The Offering is expected to close on or about June 20, 2024, or such other date as the Company and the Agents may agree and is subject to certain conditions including, but not limited to, the receipt of all necessary regulatory and other approvals including the conditional approval of the TSX Venture Exchange.
Subject to compliance with applicable regulatory requirements and in accordance with National Instrument 45-106 – Prospectus Exemptions (“NI 45-106“), the LIFE FT Shares will be offered for sale pursuant to the listed issuer financing exemption under Part 5A of NI 45-106 (the “Listed Issuer Financing Exemption“). The LIFE FT Shares issued to Canadian resident subscribers will not be subject to a hold period pursuant to applicable Canadian securities laws. The FT Shares and HD Shares will be issued pursuant to other applicable private placement exemptions and will be subject to a hold period expiring 4 months and one day following the closing of the Offering.
There is an offering document related to the Offering and the use by the Company of the Listed Issuer Financing Exemption that can be accessed under the Company’s profile on SEDAR+ at www.sedarplus.ca. Prospective investors should read this offering document before making an investment decision.
This news release does not constitute an offer to sell or a solicitation of an offer to buy nor shall there be any sale of any of the securities in any jurisdiction in which such offer, solicitation or sale would be unlawful, including any of the securities in the United States of America. The securities have not been and will not be registered under the United States Securities Act of 1933, as amended (the “1933 Act“) or any state securities laws and may not be offered or sold within the United States or to, or for account or benefit of, U.S. persons unless registered under the 1933 Act and applicable state securities laws, or an exemption from such registration requirements is available. “United States” and “U.S. person” have the meaning ascribed to them in Regulation S under the 1933 Act.

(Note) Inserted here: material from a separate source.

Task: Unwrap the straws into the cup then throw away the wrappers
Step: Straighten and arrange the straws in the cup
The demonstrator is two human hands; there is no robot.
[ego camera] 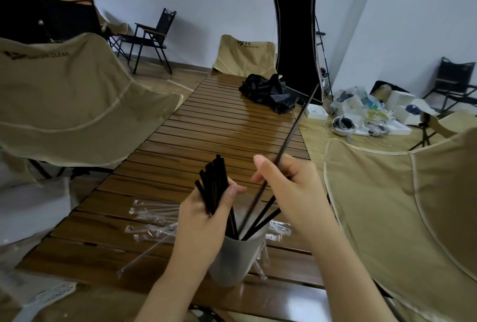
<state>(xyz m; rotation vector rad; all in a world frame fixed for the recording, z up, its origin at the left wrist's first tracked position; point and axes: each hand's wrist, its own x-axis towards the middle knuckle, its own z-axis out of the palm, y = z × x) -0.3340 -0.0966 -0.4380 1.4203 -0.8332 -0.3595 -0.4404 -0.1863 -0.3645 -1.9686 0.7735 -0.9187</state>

Neither the TSX Venture Exchange, its Regulation Services Provider (as that term is defined in policies of the TSX Venture Exchange) nor OTCQB Venture Market accepts responsibility for the adequacy or accuracy of this release.

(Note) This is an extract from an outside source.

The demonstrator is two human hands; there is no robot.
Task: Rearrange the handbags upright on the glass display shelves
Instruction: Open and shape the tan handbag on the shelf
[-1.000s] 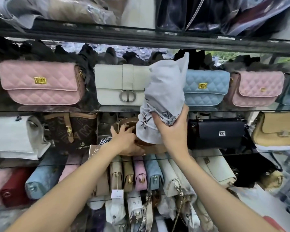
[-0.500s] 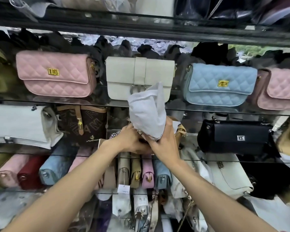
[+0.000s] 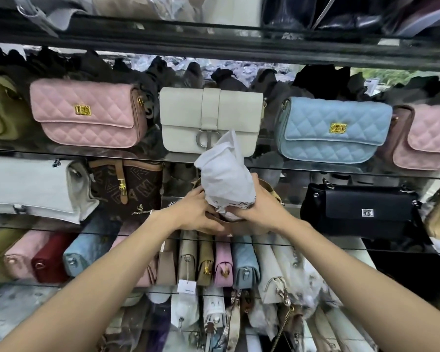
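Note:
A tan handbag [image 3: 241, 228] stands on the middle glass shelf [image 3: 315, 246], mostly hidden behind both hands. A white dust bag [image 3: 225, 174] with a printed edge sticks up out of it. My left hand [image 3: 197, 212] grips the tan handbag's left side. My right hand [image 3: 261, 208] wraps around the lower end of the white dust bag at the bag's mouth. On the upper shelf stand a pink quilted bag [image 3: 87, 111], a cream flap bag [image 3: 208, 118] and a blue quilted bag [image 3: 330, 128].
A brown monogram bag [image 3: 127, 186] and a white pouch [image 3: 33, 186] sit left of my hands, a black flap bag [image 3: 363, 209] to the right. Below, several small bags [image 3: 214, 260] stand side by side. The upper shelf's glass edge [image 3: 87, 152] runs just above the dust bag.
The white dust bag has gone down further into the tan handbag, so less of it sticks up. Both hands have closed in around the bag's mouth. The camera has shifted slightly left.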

Disclaimer for Forward-Looking Information
This news release includes certain forward-looking statements concerning the use of proceeds of the Offering, the tax treatment of the LIFE FT Shares and the FT Shares, the use of proceeds of the Offering, the timing of the Qualifying Expenditures, the future performance of our business, its operations and its financial performance and condition, as well as management’s objectives, strategies, beliefs and intentions. Forward-looking statements are frequently identified by such words as “may”, “will”, “plan”, “expect”, “anticipate”, “estimate”, “intend” and similar words referring to future events and results. Forward-looking statements are based on the current opinions and expectations of management. All forward-looking information is inherently uncertain and subject to a variety of assumptions, risks and uncertainties, including the speculative nature of mineral exploration and development, fluctuating commodity prices, the future tax treatment of the LIFE FT Shares and the FT Shares, competitive risks and the availability of financing, as described in more detail in our recent securities filings available at under the Company’s profile on SEDAR+ at www.sedarplus.ca. Actual events or results may differ materially from those projected in the forward-looking statements and we caution against placing undue reliance thereon. We assume no obligation to revise or update these forward-looking statements except as required by applicable law.